Though harsh on manufactured dreams, Sorrentino is more often a comic anthropologist, collector of street wit, repertory routines, and some Bowery Boys antics. Several of his main voices are literary; they are made funny by malapropism, sentiment, or naive responses to pretence: "As a member of the vast working-class audience," complains Irish Billy, "I like to know if I'm getting the straight dope." Sorrentino somewhat improbably puts into his dummies' mouths literary parodies, critical apercus, and the lists the author loves. As Gene Phillips, speaking for Sorrentino, says after foreseeing the deaths of all the characters: "I'll look at them differently, anyway. With more kindness. Maybe. But after all I still have to do my magician things."

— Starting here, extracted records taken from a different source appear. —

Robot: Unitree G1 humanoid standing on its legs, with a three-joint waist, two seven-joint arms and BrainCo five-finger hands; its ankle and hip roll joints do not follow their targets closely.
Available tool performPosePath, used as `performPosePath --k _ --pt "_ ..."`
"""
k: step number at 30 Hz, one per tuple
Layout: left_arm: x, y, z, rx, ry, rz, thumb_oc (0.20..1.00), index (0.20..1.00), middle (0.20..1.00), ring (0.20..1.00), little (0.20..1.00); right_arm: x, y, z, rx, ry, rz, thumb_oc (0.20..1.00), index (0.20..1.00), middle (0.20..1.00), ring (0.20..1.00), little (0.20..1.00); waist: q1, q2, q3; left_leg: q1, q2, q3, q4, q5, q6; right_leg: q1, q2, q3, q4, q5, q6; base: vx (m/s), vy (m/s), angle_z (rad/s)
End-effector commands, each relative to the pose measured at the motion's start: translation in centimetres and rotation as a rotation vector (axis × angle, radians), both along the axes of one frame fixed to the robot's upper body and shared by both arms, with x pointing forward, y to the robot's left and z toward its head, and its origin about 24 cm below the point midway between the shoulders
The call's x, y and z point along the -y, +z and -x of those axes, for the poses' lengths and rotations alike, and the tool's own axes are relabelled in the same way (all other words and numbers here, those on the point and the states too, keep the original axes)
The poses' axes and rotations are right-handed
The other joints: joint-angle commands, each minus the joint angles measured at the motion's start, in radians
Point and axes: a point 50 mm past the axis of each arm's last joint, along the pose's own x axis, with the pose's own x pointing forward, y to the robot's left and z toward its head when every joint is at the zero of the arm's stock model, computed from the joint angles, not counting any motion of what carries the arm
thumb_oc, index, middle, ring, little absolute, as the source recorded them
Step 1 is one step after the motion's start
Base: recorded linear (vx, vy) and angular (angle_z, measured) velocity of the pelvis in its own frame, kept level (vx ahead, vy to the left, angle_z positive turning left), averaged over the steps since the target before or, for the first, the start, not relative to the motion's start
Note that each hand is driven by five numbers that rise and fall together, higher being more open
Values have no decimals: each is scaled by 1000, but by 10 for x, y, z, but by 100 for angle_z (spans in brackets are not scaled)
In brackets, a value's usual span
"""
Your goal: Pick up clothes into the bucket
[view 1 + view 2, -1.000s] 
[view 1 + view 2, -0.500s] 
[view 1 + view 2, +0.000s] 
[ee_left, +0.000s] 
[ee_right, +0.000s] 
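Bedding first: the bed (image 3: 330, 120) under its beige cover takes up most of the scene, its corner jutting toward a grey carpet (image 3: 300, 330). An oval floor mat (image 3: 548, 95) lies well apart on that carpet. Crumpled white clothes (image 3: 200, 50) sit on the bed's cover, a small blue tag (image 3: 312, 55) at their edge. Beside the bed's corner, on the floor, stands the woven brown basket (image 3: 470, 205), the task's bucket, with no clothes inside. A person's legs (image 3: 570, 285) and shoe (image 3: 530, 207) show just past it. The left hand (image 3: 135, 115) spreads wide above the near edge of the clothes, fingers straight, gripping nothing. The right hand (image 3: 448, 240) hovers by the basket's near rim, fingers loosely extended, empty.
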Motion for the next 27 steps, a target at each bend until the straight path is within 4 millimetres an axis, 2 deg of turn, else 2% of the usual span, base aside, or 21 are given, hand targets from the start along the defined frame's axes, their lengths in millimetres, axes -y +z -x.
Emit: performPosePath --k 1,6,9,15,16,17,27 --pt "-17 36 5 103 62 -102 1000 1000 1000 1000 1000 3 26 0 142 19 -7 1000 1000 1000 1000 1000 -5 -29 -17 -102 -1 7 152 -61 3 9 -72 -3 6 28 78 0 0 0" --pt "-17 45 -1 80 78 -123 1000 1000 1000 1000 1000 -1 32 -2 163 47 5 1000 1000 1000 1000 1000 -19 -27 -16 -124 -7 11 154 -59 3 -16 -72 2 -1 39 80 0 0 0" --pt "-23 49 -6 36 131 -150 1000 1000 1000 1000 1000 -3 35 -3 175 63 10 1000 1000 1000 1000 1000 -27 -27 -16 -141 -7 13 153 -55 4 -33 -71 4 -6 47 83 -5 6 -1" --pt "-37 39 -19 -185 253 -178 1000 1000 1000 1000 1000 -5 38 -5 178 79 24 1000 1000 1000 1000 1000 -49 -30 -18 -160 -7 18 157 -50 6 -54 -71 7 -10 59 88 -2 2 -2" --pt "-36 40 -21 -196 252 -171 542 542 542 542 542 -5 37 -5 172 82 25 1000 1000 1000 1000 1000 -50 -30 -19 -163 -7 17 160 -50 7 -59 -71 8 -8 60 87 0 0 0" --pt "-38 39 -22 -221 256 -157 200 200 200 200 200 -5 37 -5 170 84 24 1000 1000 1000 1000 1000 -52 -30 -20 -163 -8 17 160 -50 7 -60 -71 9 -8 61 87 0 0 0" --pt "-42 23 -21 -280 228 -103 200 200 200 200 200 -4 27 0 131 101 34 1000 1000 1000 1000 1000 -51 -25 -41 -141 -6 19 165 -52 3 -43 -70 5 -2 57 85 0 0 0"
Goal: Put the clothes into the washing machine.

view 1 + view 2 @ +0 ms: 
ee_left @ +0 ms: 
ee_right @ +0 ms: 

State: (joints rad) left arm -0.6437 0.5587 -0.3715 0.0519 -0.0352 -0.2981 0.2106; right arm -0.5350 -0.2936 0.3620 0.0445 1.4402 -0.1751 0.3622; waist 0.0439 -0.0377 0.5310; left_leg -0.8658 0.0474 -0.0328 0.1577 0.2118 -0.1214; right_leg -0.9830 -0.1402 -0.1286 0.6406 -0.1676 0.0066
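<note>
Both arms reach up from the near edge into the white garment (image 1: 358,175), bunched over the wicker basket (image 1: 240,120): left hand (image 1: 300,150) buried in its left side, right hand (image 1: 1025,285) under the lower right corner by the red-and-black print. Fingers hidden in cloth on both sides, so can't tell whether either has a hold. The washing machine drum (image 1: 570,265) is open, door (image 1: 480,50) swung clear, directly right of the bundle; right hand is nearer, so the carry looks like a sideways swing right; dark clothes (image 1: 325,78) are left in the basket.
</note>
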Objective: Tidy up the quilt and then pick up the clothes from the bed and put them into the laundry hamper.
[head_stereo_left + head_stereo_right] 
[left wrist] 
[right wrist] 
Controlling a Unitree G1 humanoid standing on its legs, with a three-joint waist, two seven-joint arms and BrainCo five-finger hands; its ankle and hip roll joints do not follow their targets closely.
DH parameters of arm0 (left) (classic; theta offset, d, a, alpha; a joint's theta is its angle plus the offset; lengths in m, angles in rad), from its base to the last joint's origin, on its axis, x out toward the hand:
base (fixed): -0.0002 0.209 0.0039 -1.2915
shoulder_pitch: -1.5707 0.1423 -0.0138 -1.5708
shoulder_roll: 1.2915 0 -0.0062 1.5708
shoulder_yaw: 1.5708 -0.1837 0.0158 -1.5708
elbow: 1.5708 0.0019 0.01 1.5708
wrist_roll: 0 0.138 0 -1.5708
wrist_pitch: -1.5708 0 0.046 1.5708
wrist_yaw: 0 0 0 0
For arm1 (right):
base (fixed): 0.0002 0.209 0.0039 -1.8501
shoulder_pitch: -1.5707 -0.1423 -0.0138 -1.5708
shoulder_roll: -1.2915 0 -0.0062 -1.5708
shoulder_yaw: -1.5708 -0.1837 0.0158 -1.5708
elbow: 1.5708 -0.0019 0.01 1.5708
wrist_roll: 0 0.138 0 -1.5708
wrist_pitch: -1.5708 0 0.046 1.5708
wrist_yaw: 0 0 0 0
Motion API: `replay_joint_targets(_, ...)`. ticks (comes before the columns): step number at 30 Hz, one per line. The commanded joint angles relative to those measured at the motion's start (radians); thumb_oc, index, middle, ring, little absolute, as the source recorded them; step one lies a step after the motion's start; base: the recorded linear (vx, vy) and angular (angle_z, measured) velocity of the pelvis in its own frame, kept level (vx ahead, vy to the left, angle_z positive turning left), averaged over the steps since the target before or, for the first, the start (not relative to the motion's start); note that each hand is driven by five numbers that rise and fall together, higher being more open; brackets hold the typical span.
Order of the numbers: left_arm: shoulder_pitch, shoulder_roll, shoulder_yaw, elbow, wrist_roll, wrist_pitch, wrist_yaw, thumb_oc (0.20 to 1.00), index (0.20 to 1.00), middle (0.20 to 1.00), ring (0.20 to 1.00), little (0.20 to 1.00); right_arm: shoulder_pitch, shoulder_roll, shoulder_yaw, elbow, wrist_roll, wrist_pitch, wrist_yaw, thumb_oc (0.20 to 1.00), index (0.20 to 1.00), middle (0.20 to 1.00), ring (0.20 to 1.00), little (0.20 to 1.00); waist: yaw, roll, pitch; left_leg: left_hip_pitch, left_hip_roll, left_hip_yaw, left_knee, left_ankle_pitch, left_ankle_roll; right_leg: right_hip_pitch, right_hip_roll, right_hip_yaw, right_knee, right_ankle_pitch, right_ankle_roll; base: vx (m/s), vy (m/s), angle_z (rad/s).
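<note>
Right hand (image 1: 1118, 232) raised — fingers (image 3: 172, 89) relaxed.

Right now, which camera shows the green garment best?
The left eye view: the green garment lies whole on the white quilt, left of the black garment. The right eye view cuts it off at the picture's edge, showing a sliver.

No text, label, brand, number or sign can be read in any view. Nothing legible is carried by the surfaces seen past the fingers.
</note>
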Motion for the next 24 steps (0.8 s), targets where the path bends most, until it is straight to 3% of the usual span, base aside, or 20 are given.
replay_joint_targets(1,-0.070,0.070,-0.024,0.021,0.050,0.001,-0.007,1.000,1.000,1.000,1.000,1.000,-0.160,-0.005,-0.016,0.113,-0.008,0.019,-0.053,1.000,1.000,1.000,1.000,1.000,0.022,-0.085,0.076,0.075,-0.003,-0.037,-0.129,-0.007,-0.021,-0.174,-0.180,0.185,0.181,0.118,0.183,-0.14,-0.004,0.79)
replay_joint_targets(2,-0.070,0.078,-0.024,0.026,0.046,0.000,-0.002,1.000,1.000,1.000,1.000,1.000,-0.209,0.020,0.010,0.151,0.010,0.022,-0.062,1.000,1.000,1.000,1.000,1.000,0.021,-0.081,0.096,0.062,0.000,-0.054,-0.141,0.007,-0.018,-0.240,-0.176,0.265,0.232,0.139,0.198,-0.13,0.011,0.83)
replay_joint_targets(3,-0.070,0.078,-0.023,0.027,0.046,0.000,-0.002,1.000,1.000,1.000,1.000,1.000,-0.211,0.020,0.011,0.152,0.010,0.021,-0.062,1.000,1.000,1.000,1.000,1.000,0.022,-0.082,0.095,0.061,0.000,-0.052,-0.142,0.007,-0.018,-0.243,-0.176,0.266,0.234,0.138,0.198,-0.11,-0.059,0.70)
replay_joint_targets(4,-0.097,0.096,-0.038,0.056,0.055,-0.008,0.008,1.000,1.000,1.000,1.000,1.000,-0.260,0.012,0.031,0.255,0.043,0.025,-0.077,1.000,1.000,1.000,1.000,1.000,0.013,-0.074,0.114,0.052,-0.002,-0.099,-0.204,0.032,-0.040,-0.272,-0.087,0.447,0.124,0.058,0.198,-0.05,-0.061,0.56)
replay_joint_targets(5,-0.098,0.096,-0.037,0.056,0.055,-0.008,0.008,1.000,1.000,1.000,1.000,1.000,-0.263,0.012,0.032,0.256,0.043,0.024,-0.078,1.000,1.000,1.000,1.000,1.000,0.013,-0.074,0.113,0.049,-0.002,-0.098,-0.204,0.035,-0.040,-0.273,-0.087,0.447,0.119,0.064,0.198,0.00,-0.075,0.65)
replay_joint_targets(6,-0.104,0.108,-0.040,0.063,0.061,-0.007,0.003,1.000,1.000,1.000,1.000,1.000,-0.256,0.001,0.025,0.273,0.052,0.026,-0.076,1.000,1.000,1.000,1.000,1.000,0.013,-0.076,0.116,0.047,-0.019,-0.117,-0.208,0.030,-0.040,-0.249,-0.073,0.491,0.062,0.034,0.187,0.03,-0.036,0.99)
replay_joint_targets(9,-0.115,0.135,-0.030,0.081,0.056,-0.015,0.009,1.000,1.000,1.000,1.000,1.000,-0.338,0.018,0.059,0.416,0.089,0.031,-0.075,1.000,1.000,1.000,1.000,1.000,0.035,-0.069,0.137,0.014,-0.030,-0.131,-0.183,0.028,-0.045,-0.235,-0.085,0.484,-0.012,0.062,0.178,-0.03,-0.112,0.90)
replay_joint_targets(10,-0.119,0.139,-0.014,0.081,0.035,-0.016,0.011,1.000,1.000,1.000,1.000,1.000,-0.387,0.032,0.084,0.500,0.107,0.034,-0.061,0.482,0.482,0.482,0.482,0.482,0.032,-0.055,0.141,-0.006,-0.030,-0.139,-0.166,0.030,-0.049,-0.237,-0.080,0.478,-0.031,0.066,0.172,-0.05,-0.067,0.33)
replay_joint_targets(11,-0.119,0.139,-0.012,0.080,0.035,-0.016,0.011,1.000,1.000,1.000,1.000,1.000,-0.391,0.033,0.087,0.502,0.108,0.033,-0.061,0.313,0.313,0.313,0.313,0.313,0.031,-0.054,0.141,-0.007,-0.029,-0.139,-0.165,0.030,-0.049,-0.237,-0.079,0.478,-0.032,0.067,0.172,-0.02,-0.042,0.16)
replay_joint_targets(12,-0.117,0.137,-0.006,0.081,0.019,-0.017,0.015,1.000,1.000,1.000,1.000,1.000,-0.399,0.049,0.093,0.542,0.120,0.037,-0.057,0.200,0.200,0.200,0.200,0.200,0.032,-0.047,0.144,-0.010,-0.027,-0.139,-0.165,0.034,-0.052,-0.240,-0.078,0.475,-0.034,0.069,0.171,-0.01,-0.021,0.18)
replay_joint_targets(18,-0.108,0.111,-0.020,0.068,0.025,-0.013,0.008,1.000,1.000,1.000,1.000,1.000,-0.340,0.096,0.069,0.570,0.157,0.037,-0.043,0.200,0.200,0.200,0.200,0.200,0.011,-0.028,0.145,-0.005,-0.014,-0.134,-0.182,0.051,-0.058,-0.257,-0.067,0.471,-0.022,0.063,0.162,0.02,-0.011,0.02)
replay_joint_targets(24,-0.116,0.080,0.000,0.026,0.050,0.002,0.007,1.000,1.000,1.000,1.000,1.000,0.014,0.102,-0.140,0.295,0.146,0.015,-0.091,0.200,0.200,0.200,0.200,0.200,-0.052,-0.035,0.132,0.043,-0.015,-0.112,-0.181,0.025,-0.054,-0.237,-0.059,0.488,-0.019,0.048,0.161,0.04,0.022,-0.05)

Kibitzing on each other's stories, the characters raise the objections to his book that Sorrentino chances: "such small slabs of life," "strictly private stuff," "sophistry and cant," "literary bullshit," "fake nostalgia." The criticisms are contradictory (if not quite canceling) because Sorrentino gives up the middle ground of probability to join extremes of verisimilitude and artifice. While his intents may at first be ''obscure," and his meanings "crepsular," as "The Arab" puts it, Sorrentino's risky methods work to balance fondness for his folk and recognition of their limitations. Near the novel's end, one of the rare speeches by women extends this recognition of limits to the suburban society that replaced the neighborhood, the popular culture now purchased instead of heard for free. Looked at and listened to through Crystal Vision, the freedom of front yards and machine-delivered messages seems small. Small and quiet.